Requirement: Say how many lines below have "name" in them, giving the number alone.

Collected data

»»

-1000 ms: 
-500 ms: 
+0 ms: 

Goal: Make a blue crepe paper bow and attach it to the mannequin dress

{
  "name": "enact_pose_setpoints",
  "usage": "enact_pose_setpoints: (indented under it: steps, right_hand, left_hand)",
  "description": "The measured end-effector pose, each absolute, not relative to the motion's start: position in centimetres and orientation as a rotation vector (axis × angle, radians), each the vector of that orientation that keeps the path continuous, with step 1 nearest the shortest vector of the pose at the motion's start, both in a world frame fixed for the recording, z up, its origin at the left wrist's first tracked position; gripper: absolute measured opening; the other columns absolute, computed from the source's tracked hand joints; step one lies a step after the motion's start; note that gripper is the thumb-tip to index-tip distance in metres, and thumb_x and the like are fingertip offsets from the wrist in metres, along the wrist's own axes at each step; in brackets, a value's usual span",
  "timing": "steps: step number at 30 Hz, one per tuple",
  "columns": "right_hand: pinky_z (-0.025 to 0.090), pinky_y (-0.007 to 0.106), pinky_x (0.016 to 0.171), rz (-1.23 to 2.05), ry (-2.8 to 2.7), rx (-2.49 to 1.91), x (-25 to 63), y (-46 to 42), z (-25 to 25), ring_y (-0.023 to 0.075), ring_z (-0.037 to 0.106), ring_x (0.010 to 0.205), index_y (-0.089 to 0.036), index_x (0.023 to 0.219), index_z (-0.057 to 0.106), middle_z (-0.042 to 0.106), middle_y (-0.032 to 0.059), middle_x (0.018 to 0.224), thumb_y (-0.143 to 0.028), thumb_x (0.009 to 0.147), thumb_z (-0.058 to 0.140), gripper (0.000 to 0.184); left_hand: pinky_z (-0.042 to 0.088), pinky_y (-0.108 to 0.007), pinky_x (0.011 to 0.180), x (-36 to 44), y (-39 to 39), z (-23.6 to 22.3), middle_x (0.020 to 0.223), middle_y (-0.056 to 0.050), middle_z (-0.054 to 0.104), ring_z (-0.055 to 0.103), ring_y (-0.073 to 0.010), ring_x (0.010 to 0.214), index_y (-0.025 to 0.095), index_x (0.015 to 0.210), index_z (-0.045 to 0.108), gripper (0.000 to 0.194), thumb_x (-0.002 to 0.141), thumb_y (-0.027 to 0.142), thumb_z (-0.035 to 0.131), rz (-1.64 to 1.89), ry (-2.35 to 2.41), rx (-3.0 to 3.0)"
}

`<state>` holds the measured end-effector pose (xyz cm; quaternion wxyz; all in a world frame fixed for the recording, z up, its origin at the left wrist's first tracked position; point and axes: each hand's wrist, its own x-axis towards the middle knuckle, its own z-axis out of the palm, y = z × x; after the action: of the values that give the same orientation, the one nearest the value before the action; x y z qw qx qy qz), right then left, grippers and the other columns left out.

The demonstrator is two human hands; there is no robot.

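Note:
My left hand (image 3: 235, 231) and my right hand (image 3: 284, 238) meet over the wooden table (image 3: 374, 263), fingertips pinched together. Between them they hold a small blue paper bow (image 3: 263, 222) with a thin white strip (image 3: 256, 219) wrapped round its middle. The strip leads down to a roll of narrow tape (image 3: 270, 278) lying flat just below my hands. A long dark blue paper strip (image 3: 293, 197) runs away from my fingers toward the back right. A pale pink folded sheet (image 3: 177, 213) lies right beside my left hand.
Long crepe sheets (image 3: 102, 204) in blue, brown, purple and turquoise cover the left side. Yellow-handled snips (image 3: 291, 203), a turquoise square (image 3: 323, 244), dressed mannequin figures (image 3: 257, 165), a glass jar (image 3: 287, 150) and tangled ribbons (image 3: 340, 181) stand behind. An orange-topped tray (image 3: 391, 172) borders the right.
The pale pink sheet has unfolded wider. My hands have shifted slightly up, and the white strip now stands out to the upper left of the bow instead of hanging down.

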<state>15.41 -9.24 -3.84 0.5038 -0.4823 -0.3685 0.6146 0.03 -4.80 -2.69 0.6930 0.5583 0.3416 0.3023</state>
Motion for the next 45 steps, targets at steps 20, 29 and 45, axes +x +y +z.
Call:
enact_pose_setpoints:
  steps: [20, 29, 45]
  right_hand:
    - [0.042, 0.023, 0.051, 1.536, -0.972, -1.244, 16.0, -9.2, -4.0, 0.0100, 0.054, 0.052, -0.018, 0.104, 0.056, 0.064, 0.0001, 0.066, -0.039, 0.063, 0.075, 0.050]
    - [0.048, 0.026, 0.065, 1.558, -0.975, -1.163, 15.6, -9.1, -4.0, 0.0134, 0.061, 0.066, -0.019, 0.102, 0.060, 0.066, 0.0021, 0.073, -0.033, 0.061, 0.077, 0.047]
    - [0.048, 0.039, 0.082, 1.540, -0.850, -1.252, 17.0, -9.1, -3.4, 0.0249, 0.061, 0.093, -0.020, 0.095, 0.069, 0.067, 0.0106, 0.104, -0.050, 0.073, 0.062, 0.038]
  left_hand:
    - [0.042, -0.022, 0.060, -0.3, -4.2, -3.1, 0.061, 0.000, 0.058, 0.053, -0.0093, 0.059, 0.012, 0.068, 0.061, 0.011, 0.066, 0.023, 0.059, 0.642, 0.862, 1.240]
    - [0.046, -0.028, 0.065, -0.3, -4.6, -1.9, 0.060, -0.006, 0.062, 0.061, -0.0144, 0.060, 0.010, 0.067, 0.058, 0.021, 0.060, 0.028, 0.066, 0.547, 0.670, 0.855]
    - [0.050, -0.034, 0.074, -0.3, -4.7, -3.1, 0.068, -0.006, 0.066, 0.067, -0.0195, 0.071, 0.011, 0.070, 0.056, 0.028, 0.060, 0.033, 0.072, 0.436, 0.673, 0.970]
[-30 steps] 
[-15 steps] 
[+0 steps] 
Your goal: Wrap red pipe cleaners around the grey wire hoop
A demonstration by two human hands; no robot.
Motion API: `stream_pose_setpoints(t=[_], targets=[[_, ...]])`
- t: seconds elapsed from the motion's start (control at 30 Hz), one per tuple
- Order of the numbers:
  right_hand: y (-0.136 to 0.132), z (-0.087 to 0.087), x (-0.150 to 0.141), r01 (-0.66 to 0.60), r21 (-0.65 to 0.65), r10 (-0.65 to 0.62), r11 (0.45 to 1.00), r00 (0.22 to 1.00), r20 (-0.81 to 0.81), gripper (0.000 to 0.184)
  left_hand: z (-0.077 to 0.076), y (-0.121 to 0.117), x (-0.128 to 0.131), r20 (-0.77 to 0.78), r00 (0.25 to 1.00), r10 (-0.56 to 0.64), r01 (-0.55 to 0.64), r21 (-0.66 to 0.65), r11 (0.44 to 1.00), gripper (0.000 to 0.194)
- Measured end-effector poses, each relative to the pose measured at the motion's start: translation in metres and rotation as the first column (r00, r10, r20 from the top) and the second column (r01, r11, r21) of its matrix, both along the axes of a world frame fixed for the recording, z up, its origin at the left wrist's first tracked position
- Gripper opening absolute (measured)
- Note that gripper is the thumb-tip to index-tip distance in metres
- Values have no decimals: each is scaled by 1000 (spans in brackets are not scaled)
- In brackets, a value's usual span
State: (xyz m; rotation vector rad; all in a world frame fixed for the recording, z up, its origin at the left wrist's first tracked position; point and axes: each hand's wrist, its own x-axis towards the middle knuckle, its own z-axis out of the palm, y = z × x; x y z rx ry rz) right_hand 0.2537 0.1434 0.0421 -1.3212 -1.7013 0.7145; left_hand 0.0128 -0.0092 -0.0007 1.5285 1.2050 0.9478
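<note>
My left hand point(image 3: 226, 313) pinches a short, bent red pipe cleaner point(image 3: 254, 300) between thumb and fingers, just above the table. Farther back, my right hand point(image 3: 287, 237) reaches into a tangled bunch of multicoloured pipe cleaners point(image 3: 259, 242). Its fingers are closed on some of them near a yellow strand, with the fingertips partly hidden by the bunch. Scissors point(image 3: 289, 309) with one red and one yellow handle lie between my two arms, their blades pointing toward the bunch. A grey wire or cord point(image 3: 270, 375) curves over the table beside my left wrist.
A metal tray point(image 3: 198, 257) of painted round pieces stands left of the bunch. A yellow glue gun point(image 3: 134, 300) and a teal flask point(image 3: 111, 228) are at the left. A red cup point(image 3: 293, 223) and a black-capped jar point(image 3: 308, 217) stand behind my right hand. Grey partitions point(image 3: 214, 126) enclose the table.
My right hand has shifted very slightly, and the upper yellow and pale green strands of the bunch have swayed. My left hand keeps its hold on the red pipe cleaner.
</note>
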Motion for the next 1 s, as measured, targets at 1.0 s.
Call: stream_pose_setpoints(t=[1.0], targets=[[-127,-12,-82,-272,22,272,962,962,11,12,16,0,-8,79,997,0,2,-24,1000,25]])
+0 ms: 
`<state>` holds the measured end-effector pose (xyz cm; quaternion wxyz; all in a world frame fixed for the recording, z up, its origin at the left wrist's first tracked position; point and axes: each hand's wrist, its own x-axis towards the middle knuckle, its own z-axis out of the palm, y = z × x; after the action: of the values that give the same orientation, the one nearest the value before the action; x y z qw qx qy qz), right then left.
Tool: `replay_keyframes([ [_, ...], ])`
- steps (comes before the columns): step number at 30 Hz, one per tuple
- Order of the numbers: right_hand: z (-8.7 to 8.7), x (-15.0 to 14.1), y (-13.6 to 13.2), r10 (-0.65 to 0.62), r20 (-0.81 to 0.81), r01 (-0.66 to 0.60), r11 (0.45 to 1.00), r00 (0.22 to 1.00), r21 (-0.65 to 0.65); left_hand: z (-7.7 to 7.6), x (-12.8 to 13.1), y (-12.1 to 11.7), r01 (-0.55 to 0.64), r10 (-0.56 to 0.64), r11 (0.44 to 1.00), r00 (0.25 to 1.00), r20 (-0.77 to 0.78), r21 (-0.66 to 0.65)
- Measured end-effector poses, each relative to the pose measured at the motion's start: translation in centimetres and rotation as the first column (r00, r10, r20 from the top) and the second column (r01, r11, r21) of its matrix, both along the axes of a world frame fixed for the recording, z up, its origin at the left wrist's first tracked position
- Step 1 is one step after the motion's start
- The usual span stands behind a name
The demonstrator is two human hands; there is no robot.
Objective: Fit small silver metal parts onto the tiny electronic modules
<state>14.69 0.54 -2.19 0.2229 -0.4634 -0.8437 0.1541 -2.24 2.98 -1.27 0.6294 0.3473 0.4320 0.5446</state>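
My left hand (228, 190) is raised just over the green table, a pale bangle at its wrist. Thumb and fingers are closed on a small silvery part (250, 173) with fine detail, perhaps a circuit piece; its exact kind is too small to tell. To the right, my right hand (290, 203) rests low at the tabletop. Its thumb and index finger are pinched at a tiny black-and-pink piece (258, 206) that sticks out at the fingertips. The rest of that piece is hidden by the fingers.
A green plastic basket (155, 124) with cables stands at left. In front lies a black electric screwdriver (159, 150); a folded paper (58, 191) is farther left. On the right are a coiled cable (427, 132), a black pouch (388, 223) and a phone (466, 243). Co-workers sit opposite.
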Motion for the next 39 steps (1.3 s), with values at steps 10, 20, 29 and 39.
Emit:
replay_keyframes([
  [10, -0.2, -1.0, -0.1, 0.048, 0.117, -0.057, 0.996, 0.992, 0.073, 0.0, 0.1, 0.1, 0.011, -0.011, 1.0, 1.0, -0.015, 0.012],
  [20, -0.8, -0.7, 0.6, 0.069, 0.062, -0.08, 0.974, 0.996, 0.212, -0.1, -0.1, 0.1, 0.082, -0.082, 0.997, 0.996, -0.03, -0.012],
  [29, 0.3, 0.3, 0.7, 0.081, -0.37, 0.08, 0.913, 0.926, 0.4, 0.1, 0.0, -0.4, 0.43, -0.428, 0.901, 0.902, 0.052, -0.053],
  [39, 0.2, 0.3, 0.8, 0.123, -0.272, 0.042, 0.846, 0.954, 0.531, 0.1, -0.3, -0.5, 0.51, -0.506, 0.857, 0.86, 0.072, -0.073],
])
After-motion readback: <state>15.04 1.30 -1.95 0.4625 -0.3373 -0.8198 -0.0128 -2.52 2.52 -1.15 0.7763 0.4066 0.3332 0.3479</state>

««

Solution: 2